[Start of section]

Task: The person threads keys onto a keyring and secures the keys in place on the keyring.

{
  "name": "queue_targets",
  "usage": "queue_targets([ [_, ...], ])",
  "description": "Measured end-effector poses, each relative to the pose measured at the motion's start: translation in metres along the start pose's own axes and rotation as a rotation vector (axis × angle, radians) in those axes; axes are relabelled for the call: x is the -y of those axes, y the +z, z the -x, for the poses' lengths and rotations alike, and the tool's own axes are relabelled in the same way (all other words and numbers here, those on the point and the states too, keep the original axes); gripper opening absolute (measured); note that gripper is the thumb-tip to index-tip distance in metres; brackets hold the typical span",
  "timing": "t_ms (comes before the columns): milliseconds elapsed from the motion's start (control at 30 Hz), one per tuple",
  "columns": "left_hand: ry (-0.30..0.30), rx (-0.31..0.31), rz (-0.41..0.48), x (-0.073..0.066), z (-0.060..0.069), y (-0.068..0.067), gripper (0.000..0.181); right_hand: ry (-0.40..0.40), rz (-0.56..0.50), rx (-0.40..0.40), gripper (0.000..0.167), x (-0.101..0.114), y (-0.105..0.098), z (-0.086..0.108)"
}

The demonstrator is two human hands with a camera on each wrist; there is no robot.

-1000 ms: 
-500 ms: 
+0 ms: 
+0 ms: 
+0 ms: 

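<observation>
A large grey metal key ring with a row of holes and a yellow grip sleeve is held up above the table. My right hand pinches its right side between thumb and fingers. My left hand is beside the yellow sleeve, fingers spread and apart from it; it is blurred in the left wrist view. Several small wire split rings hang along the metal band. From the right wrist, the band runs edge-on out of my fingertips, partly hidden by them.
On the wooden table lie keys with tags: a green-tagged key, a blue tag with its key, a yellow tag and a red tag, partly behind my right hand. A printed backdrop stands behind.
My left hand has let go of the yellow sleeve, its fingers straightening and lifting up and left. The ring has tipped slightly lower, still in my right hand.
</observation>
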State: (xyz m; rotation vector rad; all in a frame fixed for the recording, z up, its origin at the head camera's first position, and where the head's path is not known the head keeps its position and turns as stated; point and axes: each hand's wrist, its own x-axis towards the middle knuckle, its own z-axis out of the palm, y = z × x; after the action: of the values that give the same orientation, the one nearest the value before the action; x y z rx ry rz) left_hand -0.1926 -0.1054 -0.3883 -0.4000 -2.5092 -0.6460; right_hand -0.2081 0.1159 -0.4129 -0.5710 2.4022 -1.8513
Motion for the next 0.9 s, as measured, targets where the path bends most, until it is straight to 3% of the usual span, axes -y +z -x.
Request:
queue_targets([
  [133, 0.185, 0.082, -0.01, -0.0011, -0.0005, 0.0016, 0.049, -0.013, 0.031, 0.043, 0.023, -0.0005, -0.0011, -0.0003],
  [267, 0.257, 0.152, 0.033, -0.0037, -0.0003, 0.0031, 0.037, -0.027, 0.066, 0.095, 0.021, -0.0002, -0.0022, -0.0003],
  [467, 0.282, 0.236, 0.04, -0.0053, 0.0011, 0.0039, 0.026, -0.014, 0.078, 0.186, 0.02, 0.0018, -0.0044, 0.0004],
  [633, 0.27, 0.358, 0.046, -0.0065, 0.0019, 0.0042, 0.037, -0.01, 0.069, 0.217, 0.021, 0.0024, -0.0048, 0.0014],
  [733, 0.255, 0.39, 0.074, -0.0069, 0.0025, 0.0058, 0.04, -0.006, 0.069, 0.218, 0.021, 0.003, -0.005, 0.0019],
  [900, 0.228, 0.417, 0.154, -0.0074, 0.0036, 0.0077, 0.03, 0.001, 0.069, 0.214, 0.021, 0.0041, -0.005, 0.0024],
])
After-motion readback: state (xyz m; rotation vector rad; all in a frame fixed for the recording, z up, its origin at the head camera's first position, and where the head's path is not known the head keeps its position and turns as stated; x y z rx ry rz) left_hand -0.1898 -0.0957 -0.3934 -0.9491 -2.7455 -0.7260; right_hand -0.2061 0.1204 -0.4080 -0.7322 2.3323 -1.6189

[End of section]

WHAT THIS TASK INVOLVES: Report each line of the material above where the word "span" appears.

TASK RESULT:
  "description": "Measured end-effector poses, each relative to the pose measured at the motion's start: translation in metres along the start pose's own axes and rotation as a rotation vector (axis × angle, radians) in those axes; axes are relabelled for the call: x is the -y of those axes, y the +z, z the -x, for the poses' lengths and rotations alike, and the tool's own axes are relabelled in the same way (all other words and numbers here, those on the point and the states too, keep the original axes); gripper opening absolute (measured); note that gripper is the thumb-tip to index-tip distance in metres; brackets hold the typical span",
Motion for the next 0.9 s, as measured, targets where the path bends most, until it is straight to 3% of the usual span, axes -y +z -x.

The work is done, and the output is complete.